◆ TASK INSTRUCTIONS
Copy all of the material below, line for line.

● ● ● ●

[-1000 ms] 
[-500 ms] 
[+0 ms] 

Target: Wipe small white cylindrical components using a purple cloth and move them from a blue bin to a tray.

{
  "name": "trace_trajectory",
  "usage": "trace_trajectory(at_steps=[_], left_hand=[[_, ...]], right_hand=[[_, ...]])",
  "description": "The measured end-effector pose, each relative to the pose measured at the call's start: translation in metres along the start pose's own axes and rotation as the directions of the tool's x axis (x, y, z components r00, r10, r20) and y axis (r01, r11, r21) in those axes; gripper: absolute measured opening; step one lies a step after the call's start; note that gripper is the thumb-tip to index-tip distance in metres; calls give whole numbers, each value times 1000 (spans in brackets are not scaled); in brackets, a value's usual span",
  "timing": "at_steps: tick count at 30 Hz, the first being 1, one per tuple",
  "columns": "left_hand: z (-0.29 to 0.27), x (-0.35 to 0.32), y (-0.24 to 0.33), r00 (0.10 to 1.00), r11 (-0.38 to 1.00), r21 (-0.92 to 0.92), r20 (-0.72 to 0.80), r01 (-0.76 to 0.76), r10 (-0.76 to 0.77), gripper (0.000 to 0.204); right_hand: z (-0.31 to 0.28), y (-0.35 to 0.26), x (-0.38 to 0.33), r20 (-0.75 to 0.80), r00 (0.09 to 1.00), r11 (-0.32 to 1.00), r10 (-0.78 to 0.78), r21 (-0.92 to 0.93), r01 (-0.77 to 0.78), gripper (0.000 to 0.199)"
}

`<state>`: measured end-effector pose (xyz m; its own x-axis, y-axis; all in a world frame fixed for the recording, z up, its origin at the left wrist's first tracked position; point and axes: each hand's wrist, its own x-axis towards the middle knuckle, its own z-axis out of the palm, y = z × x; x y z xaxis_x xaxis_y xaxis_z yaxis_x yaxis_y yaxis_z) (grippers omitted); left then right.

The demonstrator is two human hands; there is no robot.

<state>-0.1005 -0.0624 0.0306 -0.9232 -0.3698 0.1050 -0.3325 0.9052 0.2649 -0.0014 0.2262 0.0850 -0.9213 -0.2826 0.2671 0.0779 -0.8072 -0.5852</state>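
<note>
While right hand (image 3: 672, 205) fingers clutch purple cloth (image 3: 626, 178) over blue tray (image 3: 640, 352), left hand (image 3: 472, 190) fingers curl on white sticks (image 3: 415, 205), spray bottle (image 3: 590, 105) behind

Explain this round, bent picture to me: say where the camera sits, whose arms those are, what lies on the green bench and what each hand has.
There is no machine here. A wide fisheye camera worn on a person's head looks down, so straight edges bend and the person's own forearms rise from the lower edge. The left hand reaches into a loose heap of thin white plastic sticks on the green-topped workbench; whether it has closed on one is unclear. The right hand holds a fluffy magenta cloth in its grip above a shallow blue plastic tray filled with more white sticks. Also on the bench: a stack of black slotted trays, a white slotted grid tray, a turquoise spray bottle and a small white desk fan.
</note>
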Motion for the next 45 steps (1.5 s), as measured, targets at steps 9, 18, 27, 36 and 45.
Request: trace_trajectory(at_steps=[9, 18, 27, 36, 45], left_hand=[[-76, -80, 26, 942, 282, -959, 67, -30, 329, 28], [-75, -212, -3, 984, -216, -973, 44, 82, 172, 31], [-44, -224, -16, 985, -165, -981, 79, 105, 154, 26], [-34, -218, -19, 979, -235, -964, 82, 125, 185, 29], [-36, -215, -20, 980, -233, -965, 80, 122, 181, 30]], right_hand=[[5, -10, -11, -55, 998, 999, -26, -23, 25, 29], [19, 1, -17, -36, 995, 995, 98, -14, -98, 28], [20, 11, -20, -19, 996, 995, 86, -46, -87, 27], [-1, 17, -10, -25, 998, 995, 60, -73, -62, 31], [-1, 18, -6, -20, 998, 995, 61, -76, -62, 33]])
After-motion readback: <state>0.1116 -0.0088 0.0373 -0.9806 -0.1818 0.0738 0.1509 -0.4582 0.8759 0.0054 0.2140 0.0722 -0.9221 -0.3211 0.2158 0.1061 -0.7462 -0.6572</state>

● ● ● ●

◆ SOLUTION FOR THIS EXERCISE
[-1000 ms] 
[-500 ms] 
[+0 ms] 

Target: Wipe small white cylindrical components using a purple cloth and move them from a blue bin to a tray.

{
  "name": "trace_trajectory",
  "usage": "trace_trajectory(at_steps=[_], left_hand=[[_, ...]], right_hand=[[_, ...]])",
  "description": "The measured end-effector pose, each relative to the pose measured at the call's start: translation in metres along the start pose's own axes and rotation as the directions of the tool's x axis (x, y, z components r00, r10, r20) and y axis (r01, r11, r21) in those axes; gripper: absolute measured opening; step one lies a step after the call's start; note that gripper is the thumb-tip to index-tip distance in metres; calls give whole numbers, each value times 1000 (spans in brackets are not scaled); in brackets, a value's usual span",
  "timing": "at_steps: tick count at 30 Hz, the first being 1, one per tuple",
  "columns": "left_hand: z (-0.29 to 0.27), x (-0.35 to 0.32), y (-0.24 to 0.33), r00 (0.10 to 1.00), r11 (-0.38 to 1.00), r21 (-0.92 to 0.92), r20 (-0.72 to 0.80), r01 (-0.76 to 0.76), r10 (-0.76 to 0.77), gripper (0.000 to 0.204); right_hand: z (-0.31 to 0.28), y (-0.35 to 0.26), x (-0.38 to 0.33), r20 (-0.75 to 0.80), r00 (0.09 to 1.00), r11 (-0.32 to 1.00), r10 (-0.78 to 0.78), r21 (-0.92 to 0.93), r01 (-0.77 to 0.78), gripper (0.000 to 0.199)"
}

`<state>`: measured end-effector pose (xyz m; its own x-axis, y-axis; all in a world frame fixed for the recording, z up, its origin at the left wrist's first tracked position; point and axes: each hand's wrist, its own x-axis towards the middle knuckle, its own z-axis out of the palm, y = z × x; x y z xaxis_x xaxis_y xaxis_z yaxis_x yaxis_y yaxis_z) (grippers omitted); left then right.

The demonstrator is two human hands; there is no robot.

<state>-0.1005 -0.0624 0.0306 -0.9232 -0.3698 0.1050 -0.3325 0.9052 0.2649 -0.0014 0.2262 0.0850 -0.9213 -0.2826 0.2671 0.0779 -0.8072 -0.5852</state>
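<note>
While right hand (image 3: 672, 205) fingers clutch purple cloth (image 3: 626, 178) over blue tray (image 3: 640, 352), left hand (image 3: 472, 190) fingers curl on white sticks (image 3: 415, 205), spray bottle (image 3: 590, 105) behind

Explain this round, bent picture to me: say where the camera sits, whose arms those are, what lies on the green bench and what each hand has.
There is no machine here. A wide fisheye camera worn on a person's head looks down, so straight edges bend and the person's own forearms rise from the lower edge. The left hand reaches into a loose heap of thin white plastic sticks on the green-topped workbench; whether it has closed on one is unclear. The right hand holds a fluffy magenta cloth in its grip above a shallow blue plastic tray filled with more white sticks. Also on the bench: a stack of black slotted trays, a white slotted grid tray, a turquoise spray bottle and a small white desk fan.
</note>
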Motion for the next 45 steps (1.5 s), as measured, targets at steps 9, 18, 27, 36 and 45.
Request: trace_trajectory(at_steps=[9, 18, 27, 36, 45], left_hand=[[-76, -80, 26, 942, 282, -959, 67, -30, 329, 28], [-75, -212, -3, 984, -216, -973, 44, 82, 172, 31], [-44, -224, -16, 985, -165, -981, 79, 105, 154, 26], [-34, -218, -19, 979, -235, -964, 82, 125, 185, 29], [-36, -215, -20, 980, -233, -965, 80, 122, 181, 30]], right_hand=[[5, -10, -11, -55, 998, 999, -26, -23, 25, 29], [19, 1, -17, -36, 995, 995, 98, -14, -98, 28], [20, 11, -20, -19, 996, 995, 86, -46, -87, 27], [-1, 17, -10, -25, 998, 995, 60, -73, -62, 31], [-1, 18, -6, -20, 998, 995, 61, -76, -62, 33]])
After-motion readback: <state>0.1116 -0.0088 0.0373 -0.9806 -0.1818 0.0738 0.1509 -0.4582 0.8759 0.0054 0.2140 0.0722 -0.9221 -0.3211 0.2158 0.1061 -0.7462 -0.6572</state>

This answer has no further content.